(Records drawn from a dataset)
..............................

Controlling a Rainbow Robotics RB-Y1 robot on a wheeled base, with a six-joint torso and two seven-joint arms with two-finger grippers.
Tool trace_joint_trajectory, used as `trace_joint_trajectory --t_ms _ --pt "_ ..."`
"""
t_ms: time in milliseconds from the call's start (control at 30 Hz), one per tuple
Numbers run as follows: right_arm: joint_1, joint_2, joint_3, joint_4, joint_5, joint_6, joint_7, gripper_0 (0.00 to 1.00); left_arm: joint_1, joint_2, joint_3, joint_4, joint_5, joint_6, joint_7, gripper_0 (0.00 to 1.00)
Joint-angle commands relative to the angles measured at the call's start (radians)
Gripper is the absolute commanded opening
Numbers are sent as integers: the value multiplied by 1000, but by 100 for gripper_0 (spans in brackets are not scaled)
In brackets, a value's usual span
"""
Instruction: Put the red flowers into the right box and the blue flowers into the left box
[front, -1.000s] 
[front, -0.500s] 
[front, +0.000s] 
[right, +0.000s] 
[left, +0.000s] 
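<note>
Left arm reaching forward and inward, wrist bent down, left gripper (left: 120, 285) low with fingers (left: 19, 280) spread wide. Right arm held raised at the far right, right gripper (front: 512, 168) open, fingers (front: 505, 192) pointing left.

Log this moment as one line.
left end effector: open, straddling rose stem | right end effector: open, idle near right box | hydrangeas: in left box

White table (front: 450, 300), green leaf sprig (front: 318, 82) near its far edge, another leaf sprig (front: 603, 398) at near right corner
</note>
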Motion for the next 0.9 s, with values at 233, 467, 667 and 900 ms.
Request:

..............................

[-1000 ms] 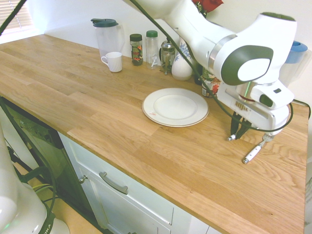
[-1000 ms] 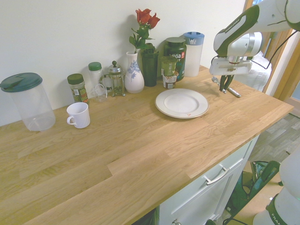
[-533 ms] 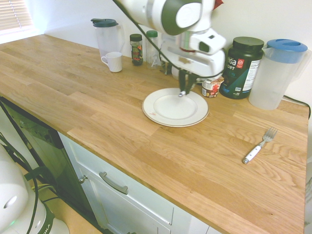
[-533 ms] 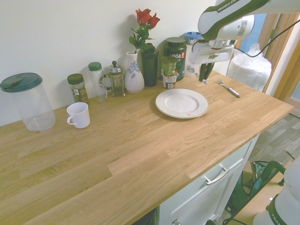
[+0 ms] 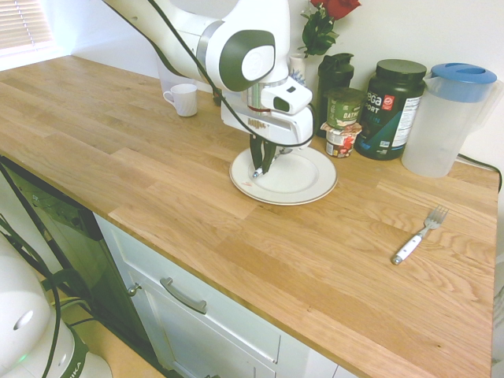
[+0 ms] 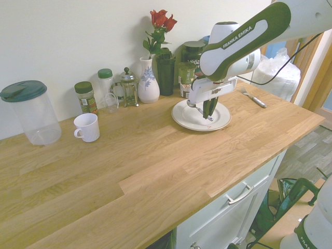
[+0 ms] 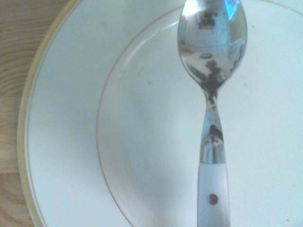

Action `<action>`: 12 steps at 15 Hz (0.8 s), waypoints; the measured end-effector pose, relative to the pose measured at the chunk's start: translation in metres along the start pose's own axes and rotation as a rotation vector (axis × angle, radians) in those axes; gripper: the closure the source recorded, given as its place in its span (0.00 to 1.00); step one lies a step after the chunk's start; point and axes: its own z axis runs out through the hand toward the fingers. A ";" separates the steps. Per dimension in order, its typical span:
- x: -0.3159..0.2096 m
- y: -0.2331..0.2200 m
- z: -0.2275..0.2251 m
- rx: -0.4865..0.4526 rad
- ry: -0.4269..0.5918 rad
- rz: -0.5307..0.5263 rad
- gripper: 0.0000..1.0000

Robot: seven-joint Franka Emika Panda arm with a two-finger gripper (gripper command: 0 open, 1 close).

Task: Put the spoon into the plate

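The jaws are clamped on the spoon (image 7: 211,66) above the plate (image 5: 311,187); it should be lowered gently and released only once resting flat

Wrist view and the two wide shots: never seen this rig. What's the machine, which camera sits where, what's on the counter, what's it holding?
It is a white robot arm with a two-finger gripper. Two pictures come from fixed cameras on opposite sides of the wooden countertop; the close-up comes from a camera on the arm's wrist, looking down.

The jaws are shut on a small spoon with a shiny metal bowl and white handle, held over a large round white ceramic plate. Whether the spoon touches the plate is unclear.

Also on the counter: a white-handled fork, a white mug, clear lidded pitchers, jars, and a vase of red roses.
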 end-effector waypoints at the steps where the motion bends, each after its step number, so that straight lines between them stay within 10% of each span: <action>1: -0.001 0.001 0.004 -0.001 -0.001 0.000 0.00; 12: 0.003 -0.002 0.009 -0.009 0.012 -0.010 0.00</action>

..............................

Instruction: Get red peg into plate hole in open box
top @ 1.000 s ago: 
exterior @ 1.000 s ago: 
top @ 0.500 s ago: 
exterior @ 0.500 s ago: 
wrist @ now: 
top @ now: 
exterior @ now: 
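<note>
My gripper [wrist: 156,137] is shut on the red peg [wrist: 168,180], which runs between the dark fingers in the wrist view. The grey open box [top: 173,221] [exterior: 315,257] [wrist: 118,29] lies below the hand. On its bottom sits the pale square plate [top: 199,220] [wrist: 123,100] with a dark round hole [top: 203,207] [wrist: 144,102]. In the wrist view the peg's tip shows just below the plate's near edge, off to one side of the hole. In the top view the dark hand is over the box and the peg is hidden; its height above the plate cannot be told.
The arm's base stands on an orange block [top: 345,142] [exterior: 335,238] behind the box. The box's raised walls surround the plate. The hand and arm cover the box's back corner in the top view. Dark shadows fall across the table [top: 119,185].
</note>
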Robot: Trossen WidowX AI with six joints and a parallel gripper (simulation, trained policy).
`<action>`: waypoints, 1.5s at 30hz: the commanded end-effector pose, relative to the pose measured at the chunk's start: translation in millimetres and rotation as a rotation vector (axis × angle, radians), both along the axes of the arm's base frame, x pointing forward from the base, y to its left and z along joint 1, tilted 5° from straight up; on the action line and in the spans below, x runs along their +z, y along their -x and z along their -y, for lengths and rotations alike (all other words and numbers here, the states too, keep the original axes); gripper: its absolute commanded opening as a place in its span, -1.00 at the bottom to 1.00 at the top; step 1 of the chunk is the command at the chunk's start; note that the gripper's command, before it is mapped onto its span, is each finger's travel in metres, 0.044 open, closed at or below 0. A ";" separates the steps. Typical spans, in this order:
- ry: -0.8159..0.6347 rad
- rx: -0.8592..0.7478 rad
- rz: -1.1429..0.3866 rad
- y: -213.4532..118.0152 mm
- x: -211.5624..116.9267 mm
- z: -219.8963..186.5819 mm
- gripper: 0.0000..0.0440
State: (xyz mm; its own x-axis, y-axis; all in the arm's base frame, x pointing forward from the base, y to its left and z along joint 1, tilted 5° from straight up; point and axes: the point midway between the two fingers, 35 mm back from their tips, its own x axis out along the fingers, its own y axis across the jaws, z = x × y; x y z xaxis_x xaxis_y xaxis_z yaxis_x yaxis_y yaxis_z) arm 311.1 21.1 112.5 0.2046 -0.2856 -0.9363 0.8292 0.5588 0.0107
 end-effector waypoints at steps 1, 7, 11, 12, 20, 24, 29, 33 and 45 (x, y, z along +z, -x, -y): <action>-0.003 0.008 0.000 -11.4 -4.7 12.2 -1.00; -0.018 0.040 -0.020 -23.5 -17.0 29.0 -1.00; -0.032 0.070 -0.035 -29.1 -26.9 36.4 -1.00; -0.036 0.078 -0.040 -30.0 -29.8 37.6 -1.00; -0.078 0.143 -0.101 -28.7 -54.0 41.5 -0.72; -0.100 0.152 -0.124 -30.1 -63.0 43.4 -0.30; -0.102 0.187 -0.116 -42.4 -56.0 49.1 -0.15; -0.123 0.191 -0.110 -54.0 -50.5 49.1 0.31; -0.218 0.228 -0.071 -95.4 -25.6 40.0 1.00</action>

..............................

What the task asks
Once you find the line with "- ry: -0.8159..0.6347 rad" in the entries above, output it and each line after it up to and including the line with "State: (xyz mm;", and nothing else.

Reply
- ry: -0.8159..0.6347 rad
- rx: -0.8592..0.7478 rad
- rz: -1.1429..0.3866 rad
- y: -213.4532..118.0152 mm
- x: -211.5624..116.9267 mm
- z: -219.8963..186.5819 mm
- gripper: 0.0000..0.0440
State: (xyz mm; its own x-axis, y-axis; all in the arm's base frame, x pointing forward from the base, y to its left and z along joint 1, tilted 5° from straight up; point and axes: the point midway between the two fingers, 35 mm back from their tips, its own x axis out along the fingers, its own y axis across the jaws, z = x × y; x y z xaxis_x xaxis_y xaxis_z yaxis_x yaxis_y yaxis_z) arm 311.1 21.1 112.5 0.2046 -0.2856 -0.9363 0.8292 0.5588 0.0107

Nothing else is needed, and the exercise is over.